In questi giorni non sono infatti mancati – a margine degli articoli che hanno diffuso la notizia della prossima apertura di Starbucks in Italia – commenti entusiasti, soprattutto di ragazzi particolarmente giovani, all’idea di poter ordinare un frappuccino o un caffè in tazze di plastica anche in Italia.

Questi fattori, inevitabilmente, hanno posto le basi per quello che sotto tanti aspetti può ancora sembrare un azzardo, ovvero l’apertura di Starbucks in Italia.

Al di là dei gusti personali sul caffè e sugli altri prodotti offerti dalla catena statunitense, è da vedere se e in che modo il caffè di Starbucks possa cambiare le nostre abitudini.

Probabilmente, molti italiani non lo prenderanno in considerazione nell’immediato.
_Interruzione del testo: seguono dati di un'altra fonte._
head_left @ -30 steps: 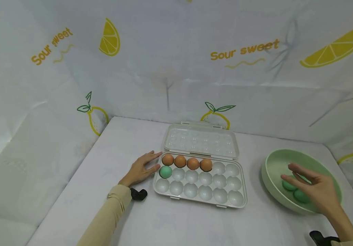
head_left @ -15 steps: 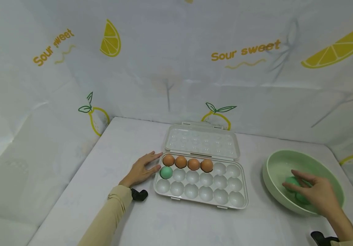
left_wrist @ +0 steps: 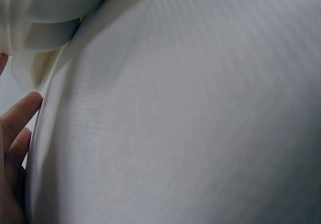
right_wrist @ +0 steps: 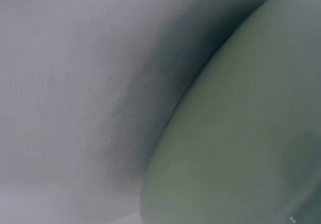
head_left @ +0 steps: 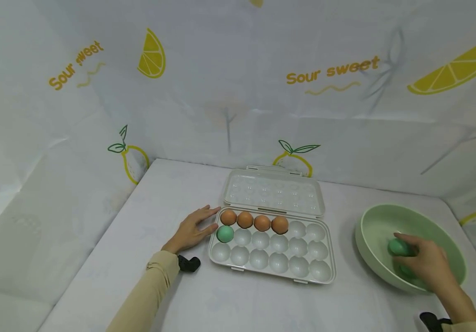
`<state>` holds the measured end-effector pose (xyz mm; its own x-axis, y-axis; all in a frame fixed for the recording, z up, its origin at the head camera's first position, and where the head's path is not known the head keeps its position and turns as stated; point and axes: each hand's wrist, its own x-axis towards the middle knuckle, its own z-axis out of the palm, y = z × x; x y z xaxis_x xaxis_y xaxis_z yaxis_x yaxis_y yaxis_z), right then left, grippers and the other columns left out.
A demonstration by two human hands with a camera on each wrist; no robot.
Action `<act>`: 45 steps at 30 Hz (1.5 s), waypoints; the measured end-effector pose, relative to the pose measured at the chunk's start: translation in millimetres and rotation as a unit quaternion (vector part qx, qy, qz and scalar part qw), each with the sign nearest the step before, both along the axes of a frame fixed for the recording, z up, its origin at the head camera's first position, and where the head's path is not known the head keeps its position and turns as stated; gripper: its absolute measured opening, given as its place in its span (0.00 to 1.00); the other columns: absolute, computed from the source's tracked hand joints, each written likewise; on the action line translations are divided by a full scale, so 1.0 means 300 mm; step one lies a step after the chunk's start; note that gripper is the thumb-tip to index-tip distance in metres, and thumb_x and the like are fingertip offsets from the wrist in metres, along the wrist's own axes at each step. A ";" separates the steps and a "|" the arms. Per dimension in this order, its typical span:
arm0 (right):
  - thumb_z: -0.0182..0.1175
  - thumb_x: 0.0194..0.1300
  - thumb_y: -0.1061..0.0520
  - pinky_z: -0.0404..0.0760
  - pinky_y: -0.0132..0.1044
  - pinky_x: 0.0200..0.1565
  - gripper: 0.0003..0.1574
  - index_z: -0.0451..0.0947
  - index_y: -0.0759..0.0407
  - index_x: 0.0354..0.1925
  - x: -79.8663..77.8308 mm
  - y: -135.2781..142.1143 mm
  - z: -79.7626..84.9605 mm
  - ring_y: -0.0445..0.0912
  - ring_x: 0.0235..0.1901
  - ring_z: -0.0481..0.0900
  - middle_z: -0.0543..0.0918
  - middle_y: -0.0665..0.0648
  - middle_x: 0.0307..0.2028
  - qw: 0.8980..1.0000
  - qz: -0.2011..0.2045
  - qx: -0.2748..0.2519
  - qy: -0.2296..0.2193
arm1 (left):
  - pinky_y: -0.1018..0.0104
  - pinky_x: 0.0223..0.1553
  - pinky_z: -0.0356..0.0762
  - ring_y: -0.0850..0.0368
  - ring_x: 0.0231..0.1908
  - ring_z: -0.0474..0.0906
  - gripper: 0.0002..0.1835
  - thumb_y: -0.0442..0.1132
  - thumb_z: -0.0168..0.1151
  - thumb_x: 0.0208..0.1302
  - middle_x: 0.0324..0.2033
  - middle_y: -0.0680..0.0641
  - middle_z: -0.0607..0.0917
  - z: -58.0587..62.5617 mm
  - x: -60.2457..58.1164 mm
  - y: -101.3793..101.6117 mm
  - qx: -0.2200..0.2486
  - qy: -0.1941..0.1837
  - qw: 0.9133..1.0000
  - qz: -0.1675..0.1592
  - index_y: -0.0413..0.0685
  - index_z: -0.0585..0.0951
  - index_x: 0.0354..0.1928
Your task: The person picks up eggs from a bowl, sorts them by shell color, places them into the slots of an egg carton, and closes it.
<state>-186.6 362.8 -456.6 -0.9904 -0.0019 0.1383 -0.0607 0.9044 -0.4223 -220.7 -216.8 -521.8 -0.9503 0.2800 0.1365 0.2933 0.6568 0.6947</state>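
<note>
the right hand (head_left: 426, 263) is inside the green bowl (head_left: 368, 256), its fingers gripping a green egg (head_left: 398, 247) between thumb and forefinger; another green egg (head_left: 407, 271) lies in the bowl, partly hidden below that hand. the left hand (head_left: 190, 231) rests on the white-covered bench (head_left: 229, 304), fingers extended and loose, with thumb and forefinger at the left edge of the egg tray (head_left: 278, 263). four brown eggs (head_left: 245, 220) fill the back row's left cups, and a third green egg (head_left: 225, 234) sits in the middle row's leftmost cup. the clear lid (head_left: 273, 191) lies open behind.
</note>
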 end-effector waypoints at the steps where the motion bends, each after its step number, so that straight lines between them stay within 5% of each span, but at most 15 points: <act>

Il rischio però è che sul lungo termine possa radicarsi anche in Italia e tra gli italiani, mutandone un’abitudine, vuoi per la forte presenza di turisti in Italia, vuoi per i molti che all’estero hanno imparato ad apprezzarne i prodotti diversi dal caffè.

Si può anche pensare che la catena, di fronte alla forte tradizione del caffè e dei bar in Italia, possa in qualche modo scendere a patti, almeno qui da noi, con le nostre abitudini e creare qualcosa di un po’ diverso dal resto del mondo.